The same script runs verbatim against the real renderer once deployed — the method is final, only the numbers change.
How it was validated (ran against deployed M6)
COLD call: 10.71s
WARM call: 0.35s
BURST(8, cap=4): 3.92s, all_ok=True
RESULT: {standin: True, model: SmolLM2-135M, cold_s: 10.71, warm_s: 0.35, speedup: 30.6x}
VALIDATION PASSED: real cold start confirmed
⚠️ Stand-in numbers (SmolLM2-135M, not the real 75 GB FP8 model). Across two runs cold start varied 20.35s → 10.71s — exactly why real-model numbers must be measured on the real image, not extrapolated.

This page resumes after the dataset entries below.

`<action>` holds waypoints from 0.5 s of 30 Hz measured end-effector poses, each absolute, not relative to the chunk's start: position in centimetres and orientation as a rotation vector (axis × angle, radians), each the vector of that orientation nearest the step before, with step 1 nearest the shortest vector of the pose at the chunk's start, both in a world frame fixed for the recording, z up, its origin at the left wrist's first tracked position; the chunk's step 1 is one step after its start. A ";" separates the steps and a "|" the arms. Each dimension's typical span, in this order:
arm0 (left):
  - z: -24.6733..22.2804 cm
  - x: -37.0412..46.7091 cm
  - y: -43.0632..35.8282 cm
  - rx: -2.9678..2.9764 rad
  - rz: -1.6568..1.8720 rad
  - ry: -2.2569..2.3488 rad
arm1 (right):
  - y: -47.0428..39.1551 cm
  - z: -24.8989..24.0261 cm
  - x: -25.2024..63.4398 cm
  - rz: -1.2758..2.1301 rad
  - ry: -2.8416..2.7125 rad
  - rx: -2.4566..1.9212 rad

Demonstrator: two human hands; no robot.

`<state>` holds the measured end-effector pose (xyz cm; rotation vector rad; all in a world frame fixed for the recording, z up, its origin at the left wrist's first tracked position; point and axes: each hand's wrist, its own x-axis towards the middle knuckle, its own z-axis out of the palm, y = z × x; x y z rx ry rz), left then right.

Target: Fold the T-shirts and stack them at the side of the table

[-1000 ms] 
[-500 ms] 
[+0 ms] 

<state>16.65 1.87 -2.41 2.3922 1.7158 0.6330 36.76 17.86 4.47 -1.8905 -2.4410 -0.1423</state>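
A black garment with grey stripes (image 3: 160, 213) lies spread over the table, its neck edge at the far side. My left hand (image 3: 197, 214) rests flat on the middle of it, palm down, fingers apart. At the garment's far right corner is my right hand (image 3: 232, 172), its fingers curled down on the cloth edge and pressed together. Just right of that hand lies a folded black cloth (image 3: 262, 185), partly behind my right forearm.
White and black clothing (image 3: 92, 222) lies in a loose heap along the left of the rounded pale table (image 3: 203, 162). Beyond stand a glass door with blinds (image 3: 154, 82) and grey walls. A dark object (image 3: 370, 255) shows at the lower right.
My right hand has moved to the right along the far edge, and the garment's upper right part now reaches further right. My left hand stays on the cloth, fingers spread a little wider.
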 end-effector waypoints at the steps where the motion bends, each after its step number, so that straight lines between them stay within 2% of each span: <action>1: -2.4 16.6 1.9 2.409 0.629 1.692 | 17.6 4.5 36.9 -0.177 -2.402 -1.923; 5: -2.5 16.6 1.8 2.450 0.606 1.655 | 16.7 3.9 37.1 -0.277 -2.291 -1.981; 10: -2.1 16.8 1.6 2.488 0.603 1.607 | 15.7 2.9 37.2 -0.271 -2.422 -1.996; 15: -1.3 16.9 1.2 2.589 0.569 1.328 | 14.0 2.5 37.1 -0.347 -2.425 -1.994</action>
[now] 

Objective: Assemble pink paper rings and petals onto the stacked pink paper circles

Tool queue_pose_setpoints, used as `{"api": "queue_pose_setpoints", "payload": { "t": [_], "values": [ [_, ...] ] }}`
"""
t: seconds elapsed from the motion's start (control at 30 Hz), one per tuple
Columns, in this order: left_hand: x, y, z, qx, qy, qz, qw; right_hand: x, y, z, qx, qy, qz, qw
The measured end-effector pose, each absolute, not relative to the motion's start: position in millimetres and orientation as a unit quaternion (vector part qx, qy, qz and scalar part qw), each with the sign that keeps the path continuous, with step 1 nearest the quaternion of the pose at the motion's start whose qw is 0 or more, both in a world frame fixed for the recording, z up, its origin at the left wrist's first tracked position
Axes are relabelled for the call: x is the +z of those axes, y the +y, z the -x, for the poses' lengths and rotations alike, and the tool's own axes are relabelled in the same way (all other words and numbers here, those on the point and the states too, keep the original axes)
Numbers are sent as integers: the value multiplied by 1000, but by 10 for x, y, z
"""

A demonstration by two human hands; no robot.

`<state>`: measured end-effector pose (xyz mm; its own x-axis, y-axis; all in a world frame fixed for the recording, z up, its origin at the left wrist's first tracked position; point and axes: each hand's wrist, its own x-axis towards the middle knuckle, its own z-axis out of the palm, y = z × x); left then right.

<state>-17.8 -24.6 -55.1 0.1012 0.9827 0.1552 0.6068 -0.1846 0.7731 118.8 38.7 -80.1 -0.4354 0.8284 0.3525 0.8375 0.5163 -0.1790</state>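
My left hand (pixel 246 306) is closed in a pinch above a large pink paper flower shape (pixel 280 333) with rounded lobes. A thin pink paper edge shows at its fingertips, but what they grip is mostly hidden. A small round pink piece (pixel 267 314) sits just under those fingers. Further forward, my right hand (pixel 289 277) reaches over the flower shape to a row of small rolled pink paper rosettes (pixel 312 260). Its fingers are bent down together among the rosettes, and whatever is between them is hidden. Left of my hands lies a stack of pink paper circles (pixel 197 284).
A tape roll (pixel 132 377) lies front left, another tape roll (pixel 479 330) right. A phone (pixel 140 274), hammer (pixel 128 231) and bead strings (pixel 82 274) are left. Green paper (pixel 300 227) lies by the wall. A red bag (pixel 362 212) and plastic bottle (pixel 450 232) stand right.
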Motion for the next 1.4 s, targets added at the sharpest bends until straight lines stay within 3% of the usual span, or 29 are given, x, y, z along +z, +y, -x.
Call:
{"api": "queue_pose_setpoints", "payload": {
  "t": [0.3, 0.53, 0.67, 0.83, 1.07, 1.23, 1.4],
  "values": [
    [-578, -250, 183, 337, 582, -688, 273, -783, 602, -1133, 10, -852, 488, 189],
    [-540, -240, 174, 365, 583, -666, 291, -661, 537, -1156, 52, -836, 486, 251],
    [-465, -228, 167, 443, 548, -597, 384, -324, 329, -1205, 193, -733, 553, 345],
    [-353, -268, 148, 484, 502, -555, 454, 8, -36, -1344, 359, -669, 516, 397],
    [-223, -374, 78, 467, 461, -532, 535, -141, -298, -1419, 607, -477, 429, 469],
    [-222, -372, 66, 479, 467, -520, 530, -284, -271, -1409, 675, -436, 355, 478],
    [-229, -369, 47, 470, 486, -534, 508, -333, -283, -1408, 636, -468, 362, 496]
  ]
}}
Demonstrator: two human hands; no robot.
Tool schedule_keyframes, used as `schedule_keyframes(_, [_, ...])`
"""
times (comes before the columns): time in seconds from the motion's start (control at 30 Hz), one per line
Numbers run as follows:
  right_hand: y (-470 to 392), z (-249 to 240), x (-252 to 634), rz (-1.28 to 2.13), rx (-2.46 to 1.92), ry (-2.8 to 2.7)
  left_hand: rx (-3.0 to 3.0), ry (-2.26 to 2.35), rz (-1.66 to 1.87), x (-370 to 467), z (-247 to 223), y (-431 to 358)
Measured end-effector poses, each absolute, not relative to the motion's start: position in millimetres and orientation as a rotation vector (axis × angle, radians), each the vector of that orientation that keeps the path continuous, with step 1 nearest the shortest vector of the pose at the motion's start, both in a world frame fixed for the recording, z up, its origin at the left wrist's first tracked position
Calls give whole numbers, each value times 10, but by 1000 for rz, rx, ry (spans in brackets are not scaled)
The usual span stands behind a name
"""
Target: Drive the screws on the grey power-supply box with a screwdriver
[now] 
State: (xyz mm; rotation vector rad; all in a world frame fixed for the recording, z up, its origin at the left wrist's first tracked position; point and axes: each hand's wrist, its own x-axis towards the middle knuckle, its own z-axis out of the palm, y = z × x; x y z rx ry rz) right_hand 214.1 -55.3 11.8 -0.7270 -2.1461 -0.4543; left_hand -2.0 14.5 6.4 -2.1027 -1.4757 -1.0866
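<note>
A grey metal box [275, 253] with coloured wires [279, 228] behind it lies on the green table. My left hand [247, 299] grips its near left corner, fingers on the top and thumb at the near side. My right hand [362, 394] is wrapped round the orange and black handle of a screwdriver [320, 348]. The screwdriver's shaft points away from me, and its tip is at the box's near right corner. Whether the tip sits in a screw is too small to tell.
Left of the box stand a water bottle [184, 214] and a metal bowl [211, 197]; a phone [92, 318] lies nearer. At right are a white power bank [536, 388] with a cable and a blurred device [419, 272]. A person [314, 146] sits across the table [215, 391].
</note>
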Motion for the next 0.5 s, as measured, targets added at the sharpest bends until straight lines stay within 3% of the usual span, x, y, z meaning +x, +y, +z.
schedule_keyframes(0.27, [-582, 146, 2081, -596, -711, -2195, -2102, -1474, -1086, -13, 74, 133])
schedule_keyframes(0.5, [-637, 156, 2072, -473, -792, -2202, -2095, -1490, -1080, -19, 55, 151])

Code review (separate subagent) — CHANGES NEEDED → fixed
| Finding | Fix applied |
|---|---|
| Assertion passed on any positive timing — a surviving-warm container would be silently recorded as "cold" | Added a cold-start sanity floor: cold_s > 2 and cold_s > 3×warm_s (fails if the container didn't actually scale to zero) |
RESULT dict had no stand-in marker → numbers could be lifted as real |
Added standin: True + model to the machine-readable result |
| 8-spawn "concurrency" conflates in-container concurrency (cap 4) with a cold scale-up | Re-framed as a burst throughput smoke test (labeled BURST(8, cap=4)), not pure 8-wide concurrency |
cold/warm division could divide by zero |
Guarded (None if warm_s==0) |
Status: ✅ method validated; stand-in numbers. Real cold-start / per-GPU concurrency = the pending gate.